Quote the listing below in its entirety.
*** Opening of GIVEN MATERIAL ***
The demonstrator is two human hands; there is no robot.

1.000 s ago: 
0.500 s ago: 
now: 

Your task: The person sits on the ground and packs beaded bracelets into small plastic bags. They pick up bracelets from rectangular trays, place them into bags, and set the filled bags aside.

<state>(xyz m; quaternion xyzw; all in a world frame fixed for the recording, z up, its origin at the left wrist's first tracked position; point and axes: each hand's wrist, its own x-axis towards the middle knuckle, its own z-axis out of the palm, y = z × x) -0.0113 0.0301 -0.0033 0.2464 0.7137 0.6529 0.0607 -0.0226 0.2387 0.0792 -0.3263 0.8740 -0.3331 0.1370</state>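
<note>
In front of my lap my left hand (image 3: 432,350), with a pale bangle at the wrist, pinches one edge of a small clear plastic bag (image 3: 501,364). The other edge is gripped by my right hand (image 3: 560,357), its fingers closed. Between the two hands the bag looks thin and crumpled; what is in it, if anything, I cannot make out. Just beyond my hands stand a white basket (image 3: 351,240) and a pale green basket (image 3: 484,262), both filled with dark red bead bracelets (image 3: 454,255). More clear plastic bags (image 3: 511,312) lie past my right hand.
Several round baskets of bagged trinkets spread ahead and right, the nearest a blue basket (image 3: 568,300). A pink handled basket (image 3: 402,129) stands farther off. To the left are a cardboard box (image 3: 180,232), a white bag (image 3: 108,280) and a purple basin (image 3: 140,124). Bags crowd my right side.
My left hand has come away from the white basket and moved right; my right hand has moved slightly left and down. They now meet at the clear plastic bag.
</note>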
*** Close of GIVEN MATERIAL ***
• PROBLEM SOLUTION:
The demonstrator is two human hands; there is no robot.

1.000 s ago: 
0.500 s ago: 
now: 

Your task: The person sits on the ground and packs beaded bracelets into small plastic bags. They pick up bracelets from rectangular trays, place them into bags, and set the filled bags aside.

<state>(xyz m; quaternion xyzw; all in a world frame fixed for the recording, z up, its origin at the left wrist's first tracked position; point and axes: each hand's wrist, its own x-axis towards the middle knuckle, its own z-axis out of the palm, y = z × x) -0.0113 0.0301 -0.0033 0.2464 0.7137 0.6529 0.0607 -0.0226 0.2387 0.0792 -0.3263 0.8740 -0.3331 0.1370</state>
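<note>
In front of my lap my left hand (image 3: 432,350), with a pale bangle at the wrist, pinches one edge of a small clear plastic bag (image 3: 501,364). The other edge is gripped by my right hand (image 3: 560,357), its fingers closed. Between the two hands the bag looks thin and crumpled; what is in it, if anything, I cannot make out. Just beyond my hands stand a white basket (image 3: 351,240) and a pale green basket (image 3: 484,262), both filled with dark red bead bracelets (image 3: 454,255). More clear plastic bags (image 3: 511,312) lie past my right hand.
Several round baskets of bagged trinkets spread ahead and right, the nearest a blue basket (image 3: 568,300). A pink handled basket (image 3: 402,129) stands farther off. To the left are a cardboard box (image 3: 180,232), a white bag (image 3: 108,280) and a purple basin (image 3: 140,124). Bags crowd my right side.
My left hand has come away from the white basket and moved right; my right hand has moved slightly left and down. They now meet at the clear plastic bag.
</note>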

The response is finished, and the exercise is complete.